Santa Monica Lookout
|Santa Monica No-Growth Group Rallies Against “Largest Development in 25 Years”|
By Jason Islas
January 14, 2014 -- Two weeks before Bergamot Transit Village plans go before the City Council for final approval, local no-growth group Santa Monica Coalition for a Livable City (SMCLC) has begun rallying opposition.
In an email Monday, SMCLC called for residents to turn out in force at the City Council’s January 28 meeting, where the Council will decided the fate of the 767,000-square-foot project proposed by Texas-based developer Hines for the shuttered Papermate factory adjacent to the future Expo Light Rail station.
In the email, the group called the project “the largest development in SM in 25 years” and vented fears that the project, which includes residential and commercial space, would bring increased traffic to an area already plagued by gridlock.
This isn’t the first time that SMCLC and other no- or slow-growth groups in the city have protested Hines' project at the Papermate site, which is more than four years in the making.
The original proposal by Hines in 2011 called for nearly one million square feet of residential and commercial development along Olympic Boulevard between 26th Street and Stewart Street. (“Hines Project Shrinks in Response to Criticism,” August 17, 2011)
After residents balked at the plans, Hines agreed to increase open space and reduce the project to its current size.

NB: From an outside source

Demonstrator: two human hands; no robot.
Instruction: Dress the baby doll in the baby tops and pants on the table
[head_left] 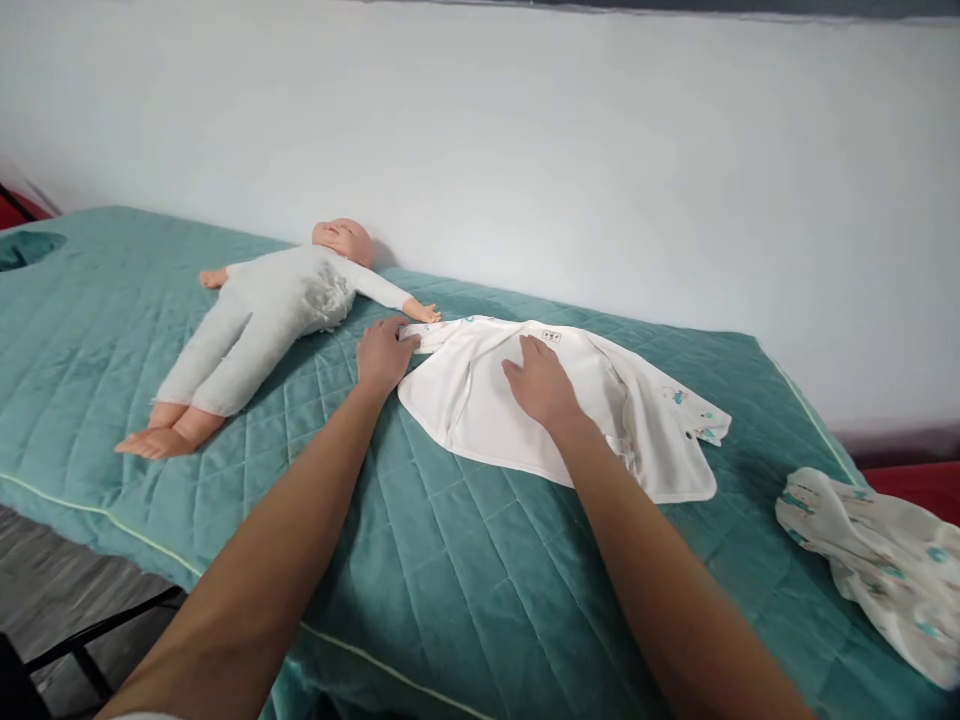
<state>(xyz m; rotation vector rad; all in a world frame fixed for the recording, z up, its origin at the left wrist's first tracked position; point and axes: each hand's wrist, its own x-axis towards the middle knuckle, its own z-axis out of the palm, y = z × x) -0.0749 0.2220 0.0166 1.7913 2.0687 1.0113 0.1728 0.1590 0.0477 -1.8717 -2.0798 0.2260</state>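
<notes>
A white baby shirt (510, 430) lies spread open on the green quilted cover, its plain inside facing up and its sleeves stretched to either side. At the left sleeve's end, my left hand (384, 355) is closed on the cuff, though its fingertips are partly hidden. My right hand (541, 382) rests over the middle of the shirt just below the neck label (551, 336), fingers stretched out and apart from the thumb. Left of the shirt a baby doll (259, 300) with a white cloth body lies on its back, one of its hands close to the left cuff.
Another printed white baby garment (885, 560) lies crumpled at the right edge. The green quilted cover (450, 570) spreads over the bed against a white wall (525, 150). A black metal frame (97, 630) stands at the lower left, above the grey floor (45, 550).
</notes>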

But, after years of community meetings and input from the City’s various commissions, the upcoming Council vote could be the final say on the matter.
That’s what has SMCLC up in arms.
“Many of us, citywide have worked mightily for several years to get Hines to downsize its project appropriately and design something we could support,” the email said. “Hines apparently believes that it has the four council votes needed to proceed with its current project regardless of the ongoing public outcry against it.”
Not everyone believes the Hines project is a bad idea, especially since it would replace an abandoned factory and, proponents argue, revitalize a vital location in the city.
With the Expo Light Rail line expected to start bringing thousands of passengers daily to Bergamot Station in 2016, proponents of the project want visitors to be greeted by something other than an abandoned factory.
Even so, some who want to see the project go forward would rather it include more than the 471 apartments and 27 live/work spaces and less commercial space.
A divided Planning Commission narrowly voted in December to recommend the project for Council approval after hours of discussion.
But the four commissioners who supported the project at its current size also wanted more affordable housing units included in the development.
Some want to go even further.
This “project would be much more acceptable to me if it were residential with ground floor retail,” said former mayor Denny Zane, who sits on the steering committee of the city’s most powerful political organization, Santa Monicans for Renters’ Rights (SMRR).
Zane said that the area saw about 3.5 million square feet of commercial office space built in the late 1980s, including the combined 2.2 million square-foot Water Gardens and Arboretum offices parks.
“We already have a very serious traffic condition on that corridor right now largely because of the big office projects approved in the 80s,” Zane said, adding that building more office space would be “piling on” to the problem.
Zane, whose organization Move LA is a driving force behind the County’s expanding public transit system, said that while he is optimistic that the Expo Light Rail will “take a lot of commuter traffic, we still have to be sensitive to local issues.”
And, he said, Los Angeles’ rail system needs more connectivity before it’s really going to get people out of their cars.
“It’s going to take more than one line to have the kind of significant effect that we’re looking for,” he said.